Current applications of neural networks include: oil exploration data analysis, weather prediction, the interpretation of nucleotide sequences in biology labs, and the exploration of models of thinking and consciousness. What makes neural networks more valuable than traditional computing process is their ability to learn. Neural networks offer a different way to analyze data, and to recognize patterns within that data, than traditional computing methods. However, they are not a solution for all computing problems. Traditional computing methods work well for problems that can be well characterized. Balancing checkbooks, keeping ledgers, and keeping tabs of inventory are well defined and do not require the special characteristics of neural networks.

Minskys Lecture

Marvin Minsky is a professor who lectures and teaches about Media Arts and Sciences. He is a professor of Electrical Engineering and Computer Science Description. In the lecture i listened too, Marvin talked about common sense thinking, artificial intelligence, and the future of the human mind. There is a long history of artificial intelligence. Minsky discussed the history, the future of the growth of artificial intelligence as well as the current situation, and where it will find its place in the coming decades. Human beings have a logical way of thinking, and Minsky discussed why it is hard to create machines aka computers, databases, etc, using artificial intelligence to match the human mind.

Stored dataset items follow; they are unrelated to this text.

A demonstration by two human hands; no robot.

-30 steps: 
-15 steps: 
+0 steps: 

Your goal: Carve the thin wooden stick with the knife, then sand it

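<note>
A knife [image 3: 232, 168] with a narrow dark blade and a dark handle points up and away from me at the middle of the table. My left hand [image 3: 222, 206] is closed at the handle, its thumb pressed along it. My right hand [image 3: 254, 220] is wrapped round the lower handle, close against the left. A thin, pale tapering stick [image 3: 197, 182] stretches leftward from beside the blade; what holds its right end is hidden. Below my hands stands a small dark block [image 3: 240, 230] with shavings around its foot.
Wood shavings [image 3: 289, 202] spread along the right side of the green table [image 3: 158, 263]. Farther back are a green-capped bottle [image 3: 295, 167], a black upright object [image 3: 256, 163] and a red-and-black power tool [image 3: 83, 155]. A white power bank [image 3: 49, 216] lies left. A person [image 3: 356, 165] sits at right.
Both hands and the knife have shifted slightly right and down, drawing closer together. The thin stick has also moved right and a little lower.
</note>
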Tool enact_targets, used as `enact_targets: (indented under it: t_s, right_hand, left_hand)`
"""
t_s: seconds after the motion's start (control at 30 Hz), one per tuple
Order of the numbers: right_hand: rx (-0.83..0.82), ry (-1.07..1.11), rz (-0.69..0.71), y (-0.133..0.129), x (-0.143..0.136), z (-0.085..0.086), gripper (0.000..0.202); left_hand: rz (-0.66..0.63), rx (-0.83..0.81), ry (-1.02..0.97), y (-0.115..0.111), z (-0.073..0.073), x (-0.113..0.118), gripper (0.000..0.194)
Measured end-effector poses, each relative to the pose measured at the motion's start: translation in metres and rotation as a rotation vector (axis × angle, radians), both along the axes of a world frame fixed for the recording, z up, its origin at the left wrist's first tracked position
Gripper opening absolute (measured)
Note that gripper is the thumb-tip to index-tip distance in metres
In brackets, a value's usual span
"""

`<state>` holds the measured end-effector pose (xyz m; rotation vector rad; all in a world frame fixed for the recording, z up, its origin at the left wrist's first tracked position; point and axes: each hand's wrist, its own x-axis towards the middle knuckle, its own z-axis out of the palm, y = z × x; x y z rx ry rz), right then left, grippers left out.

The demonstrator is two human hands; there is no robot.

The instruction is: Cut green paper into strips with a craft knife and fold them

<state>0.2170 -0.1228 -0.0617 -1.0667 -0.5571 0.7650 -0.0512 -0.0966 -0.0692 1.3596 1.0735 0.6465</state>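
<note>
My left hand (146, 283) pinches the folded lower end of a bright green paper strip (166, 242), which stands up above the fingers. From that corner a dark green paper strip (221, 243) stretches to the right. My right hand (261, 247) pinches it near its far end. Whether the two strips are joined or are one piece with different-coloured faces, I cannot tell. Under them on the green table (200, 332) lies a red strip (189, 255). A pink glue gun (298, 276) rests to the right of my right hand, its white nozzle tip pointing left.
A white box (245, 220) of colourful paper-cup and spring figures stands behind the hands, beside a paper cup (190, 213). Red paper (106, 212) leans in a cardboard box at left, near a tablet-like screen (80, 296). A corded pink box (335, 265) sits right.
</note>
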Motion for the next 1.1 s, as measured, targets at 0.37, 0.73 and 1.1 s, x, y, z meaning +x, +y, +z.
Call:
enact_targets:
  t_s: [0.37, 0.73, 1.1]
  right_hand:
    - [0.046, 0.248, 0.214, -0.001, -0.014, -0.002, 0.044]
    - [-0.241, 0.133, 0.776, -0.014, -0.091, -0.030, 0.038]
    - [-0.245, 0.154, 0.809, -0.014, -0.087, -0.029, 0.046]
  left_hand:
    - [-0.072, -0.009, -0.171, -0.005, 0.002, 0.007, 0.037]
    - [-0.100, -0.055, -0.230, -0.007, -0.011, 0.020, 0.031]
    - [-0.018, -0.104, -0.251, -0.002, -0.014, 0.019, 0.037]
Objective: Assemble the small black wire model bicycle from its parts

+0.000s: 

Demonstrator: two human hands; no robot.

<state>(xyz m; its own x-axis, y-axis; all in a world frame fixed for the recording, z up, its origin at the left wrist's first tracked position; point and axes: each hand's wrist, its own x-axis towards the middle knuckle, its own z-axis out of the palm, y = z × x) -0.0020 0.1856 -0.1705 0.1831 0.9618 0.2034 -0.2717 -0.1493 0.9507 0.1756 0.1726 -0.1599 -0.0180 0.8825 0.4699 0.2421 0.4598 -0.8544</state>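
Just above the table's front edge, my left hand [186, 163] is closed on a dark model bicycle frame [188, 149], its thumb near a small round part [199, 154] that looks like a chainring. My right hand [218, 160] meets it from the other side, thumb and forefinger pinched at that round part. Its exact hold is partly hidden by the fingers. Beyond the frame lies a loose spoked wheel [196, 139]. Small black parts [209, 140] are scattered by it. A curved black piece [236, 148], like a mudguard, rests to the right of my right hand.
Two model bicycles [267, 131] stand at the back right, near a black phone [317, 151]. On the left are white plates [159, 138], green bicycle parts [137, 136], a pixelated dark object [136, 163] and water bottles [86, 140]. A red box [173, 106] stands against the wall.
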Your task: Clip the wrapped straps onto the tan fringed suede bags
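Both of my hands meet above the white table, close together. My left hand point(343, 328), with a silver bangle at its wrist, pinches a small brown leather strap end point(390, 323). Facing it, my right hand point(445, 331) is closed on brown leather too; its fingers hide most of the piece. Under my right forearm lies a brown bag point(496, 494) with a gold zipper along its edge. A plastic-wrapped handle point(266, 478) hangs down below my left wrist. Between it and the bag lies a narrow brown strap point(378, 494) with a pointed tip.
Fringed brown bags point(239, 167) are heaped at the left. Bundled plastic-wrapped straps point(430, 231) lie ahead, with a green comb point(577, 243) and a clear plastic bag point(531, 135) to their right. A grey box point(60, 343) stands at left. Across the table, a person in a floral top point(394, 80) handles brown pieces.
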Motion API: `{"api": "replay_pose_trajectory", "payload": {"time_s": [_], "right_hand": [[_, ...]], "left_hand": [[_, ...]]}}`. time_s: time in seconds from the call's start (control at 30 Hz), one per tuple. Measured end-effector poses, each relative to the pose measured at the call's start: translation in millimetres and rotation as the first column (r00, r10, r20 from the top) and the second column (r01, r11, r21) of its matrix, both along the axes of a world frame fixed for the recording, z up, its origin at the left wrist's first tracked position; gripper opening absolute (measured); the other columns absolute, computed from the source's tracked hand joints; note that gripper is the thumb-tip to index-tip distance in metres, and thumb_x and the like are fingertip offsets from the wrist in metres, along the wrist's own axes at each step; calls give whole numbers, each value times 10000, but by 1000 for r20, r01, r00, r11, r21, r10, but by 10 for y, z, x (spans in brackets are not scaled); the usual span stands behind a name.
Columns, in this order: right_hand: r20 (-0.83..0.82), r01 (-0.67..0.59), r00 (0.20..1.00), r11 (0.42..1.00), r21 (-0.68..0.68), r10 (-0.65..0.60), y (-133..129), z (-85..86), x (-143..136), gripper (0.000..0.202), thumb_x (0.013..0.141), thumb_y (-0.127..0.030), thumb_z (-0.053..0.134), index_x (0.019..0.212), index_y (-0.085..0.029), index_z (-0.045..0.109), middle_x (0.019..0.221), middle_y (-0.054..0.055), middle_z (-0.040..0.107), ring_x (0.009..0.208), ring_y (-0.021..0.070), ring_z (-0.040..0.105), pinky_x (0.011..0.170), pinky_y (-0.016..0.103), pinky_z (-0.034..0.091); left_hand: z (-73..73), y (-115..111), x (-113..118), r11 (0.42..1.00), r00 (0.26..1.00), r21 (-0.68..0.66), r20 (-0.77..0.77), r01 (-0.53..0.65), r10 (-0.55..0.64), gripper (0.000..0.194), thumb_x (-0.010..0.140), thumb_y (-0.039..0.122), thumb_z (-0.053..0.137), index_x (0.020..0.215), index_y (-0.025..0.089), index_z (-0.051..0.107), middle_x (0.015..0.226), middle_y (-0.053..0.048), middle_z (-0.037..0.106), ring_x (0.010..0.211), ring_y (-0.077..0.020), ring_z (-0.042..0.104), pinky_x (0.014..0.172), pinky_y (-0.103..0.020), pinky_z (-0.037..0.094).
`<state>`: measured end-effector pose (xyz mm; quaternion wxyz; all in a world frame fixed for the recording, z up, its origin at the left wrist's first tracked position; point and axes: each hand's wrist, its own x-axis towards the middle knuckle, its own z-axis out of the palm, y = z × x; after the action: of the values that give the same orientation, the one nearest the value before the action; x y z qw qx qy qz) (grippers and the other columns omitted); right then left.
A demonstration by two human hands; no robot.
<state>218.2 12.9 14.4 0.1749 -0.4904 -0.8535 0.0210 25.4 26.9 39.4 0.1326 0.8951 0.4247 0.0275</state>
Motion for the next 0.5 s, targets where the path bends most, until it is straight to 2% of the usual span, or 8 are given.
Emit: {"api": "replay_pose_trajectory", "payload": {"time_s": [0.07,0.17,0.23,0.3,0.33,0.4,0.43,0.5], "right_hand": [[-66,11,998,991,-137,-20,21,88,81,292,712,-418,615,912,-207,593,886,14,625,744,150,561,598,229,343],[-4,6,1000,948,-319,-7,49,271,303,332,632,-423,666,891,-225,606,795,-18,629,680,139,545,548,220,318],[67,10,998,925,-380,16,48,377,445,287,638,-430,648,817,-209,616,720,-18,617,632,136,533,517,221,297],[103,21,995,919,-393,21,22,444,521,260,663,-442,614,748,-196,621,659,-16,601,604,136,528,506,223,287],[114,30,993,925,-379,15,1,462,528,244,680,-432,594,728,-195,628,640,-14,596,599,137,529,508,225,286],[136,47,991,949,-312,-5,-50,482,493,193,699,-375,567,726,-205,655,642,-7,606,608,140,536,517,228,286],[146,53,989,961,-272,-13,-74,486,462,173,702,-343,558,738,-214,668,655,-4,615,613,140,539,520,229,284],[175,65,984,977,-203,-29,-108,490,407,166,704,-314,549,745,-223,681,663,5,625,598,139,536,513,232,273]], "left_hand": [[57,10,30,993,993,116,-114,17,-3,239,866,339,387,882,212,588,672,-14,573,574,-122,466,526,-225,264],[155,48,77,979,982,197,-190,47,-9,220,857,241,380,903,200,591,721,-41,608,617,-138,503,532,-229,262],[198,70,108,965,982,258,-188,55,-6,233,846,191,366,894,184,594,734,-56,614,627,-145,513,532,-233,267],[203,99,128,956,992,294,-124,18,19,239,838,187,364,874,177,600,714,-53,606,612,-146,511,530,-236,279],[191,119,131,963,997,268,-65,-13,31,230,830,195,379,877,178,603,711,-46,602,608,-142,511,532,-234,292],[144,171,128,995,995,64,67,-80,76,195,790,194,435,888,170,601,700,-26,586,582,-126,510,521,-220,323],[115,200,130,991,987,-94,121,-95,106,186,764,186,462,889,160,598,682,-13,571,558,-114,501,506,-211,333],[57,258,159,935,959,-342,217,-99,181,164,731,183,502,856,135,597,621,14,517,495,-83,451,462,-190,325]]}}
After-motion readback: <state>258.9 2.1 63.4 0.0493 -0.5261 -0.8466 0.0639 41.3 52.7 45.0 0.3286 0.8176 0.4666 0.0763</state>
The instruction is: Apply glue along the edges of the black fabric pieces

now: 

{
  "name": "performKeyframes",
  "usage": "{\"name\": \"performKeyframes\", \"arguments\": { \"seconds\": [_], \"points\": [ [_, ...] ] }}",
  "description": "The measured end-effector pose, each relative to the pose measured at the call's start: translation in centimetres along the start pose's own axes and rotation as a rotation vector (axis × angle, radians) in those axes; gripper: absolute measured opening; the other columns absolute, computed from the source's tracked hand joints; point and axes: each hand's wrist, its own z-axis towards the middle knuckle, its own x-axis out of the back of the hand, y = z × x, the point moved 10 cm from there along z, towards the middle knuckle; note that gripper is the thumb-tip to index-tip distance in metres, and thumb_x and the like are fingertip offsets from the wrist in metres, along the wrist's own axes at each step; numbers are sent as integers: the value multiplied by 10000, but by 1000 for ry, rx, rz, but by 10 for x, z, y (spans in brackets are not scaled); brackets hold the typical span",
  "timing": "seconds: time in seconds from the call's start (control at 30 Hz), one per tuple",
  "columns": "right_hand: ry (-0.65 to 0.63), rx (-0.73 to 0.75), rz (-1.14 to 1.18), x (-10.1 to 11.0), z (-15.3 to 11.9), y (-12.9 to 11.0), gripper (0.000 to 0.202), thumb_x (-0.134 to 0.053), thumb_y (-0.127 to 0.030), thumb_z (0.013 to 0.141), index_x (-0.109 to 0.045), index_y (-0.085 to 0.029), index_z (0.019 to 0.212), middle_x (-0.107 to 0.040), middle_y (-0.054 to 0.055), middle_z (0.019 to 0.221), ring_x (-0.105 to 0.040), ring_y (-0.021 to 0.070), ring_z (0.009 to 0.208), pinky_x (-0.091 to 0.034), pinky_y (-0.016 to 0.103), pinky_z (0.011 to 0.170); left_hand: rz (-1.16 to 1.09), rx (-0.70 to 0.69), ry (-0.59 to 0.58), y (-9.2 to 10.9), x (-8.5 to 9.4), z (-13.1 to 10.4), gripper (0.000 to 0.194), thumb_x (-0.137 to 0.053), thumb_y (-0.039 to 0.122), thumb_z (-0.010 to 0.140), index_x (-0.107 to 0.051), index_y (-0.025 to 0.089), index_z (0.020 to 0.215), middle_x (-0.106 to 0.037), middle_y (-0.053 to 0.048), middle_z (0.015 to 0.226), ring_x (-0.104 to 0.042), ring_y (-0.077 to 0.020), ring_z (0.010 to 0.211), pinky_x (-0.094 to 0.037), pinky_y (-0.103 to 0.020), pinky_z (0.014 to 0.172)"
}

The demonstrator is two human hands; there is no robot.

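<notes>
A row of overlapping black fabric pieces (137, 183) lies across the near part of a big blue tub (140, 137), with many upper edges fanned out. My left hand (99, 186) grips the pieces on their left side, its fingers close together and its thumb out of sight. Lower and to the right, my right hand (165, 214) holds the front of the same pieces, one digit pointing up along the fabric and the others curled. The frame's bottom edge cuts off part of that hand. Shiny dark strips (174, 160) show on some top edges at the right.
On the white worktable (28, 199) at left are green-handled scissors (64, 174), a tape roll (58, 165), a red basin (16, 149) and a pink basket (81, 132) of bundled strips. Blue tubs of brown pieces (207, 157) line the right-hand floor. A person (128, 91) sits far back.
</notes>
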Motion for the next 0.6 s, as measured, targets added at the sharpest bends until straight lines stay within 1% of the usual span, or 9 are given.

Minsky asked the question, Does an expert system contain common sense? In his opinion, machines may have a little common sense. Machines store a certain knowledge base which in return allows the common sense. There is certain things that are able to assist the machines to have some answers, but not all. Just because they have a knowledge base, does not make them experts. Machines can be created for specific purposes or tasks but it is the creation that allows this, not just expert knowledge. This is different than huamns because we do have common sense even if we have no expertise. Minsky used a specific example to illustrate this idea. He used a 4 year old child being able to identify things in a room. This is common sense for the kid, and it does not require the kid to operate off of different codes like machines do. If you asked a machine to identify objects in a room, it might be impossible because they need to operate off of codes. They need specific instructions, but a child can learn from the environment and do so quite easily and fast. It takes a lot of time and intelligence to program these machines to be able to perform actions, because they can not think on their own with common sense. In the future we may be able to make a machine which inherits lots of common sense to be able to do something such as sweing up a torn shirt. At the moment, there is nothing like this in the world.